Guillaume : En ce qui concerne l’histoire pure et dure, l’ouvrage de référence, c’est celui d’Henri Wallon, qui date de 1860. C’est lui qui a le mieux compilé les travaux de recherche. Derrière lui, on a progressé par petites touches, même s’il y a eu d’excellents historiens par la suite, dont Régine Pernoud, encore assez célèbre. Elle a d’ailleurs écrit un livre de vulgarisation qui est très bon, Jeanne d’Arc par elle-même et par ses témoins, qui date de 1962. Elle y démonte pas mal de théories farfelues. Marius Sepet a également fait une très bonne vulgarisation. Si tu veux être pointu, il y a les minutes des procès à Rouen et les chroniques des gens qui l’ont côtoyée. C’est une des figures historiques les plus sourcées. Les théories de certains esprits chagrins affirmant que c’est un mythe sont très peu recevables.

Winter: On va bientôt fêter les cent ans de la canonisation de Jeanne d'Arc.

Guillaume : Oui, nous sommes très contents que l’album sorte la même année, même si je suis très déçu par l’annulation des festivités. J’espère que ça sera rattrapé.

Winter : Le timing était voulu ?

Guillaume : Pas au départ, mais ensuite nous avons tout fait pour qu’il sorte le 29 avril. Déjà, le morceau "Souvenir des lierres", qui parle de la première guerre mondiale, était sorti en 2018, sur À l’heure du crépuscule.

Winter : Vous avez mis peu de temps entre les deux albums... Tout est bien rôdé dans la machine Abduction.

Guillaume: Nous avons quand même mis plus de temps qu’entre À l’heure du crépuscule et Une ombre régit les ombres. À l’heure du crépuscule a été l’album qui a été créé le plus facilement. Pour le premier, nous avions eu beaucoup de problèmes techniques. Pour Jehanne, François ne dira pas le contraire à mon avis, c’est l’album qui a été le plus compliqué à mettre en place. Celui qui nous a demandé le plus d’énergie. Émotionnellement parlant, ça a été dur. Depuis deux ans, Mathieu et moi avons travaillé sur Jehanne tous les jours. Nous avons réécrit des textes cinq fois, il y avait le visuel, les livrets...

François : C’est effectivement l’album qui a fait l’objet de la plus grande implication.

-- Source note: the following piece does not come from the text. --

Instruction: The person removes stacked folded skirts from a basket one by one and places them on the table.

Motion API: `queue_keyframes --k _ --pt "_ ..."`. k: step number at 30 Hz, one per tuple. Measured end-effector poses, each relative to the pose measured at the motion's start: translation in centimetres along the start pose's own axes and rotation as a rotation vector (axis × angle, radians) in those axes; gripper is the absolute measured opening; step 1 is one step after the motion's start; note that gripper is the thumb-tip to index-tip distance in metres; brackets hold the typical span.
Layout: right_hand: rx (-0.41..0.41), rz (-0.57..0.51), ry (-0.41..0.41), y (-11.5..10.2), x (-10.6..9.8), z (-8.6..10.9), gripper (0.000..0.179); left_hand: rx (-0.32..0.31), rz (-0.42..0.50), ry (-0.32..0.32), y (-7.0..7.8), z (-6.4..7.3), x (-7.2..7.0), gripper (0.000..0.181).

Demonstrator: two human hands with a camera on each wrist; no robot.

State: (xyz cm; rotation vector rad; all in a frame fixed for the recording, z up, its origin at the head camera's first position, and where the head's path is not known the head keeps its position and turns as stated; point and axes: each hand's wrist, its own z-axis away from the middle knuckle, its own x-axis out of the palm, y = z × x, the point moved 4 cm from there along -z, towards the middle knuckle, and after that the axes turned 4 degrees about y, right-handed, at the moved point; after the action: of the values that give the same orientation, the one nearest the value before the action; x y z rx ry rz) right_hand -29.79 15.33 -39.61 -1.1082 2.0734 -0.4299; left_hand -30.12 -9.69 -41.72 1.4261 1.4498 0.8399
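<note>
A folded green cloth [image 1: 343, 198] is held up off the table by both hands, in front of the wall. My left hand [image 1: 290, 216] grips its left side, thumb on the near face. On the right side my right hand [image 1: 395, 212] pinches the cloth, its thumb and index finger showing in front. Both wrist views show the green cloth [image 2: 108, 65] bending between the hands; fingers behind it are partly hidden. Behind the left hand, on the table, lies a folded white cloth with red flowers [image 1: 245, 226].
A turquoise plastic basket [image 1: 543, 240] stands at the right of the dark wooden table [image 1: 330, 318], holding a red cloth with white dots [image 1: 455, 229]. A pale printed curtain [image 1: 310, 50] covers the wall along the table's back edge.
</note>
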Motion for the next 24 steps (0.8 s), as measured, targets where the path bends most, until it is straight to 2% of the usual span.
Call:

Ça a été dense...

Winter: Vous vous en seriez voulu sinon...

Guillaume : Oui. C’est parce que c'était ce sujet-là que nous nous sommes impliqués à ce point.

François : Sinon une petite anecdote qui a à voir avec cette implication. Au moment des enregistrements, autant pour le chant clair je n’ai pas suivi l’ordre des morceaux, autant pour le chant extrême j’ai suivi l’ordre des titres. Plus le temps passait, plus ma voix se fatiguait, ce qui allait parfaitement avec l’histoire de Jeanne. Au début, ce sont ses victoires, puis arrivent les défaites, le grain fatigué s’adaptait bien. Pour le dernier morceau, j’arrivais à chanter et à crier, mais presque plus à parler... Je suis resté enroué plus de deux semaines !

Winter : Il va falloir faire attention en live...

Guillaume : Oui, sauf qu’on peut aménager les morceaux pour le live. Notre démarche sur album, c’est que les titres sonnent au mieux, même si on ne peut pas restituer ça en live.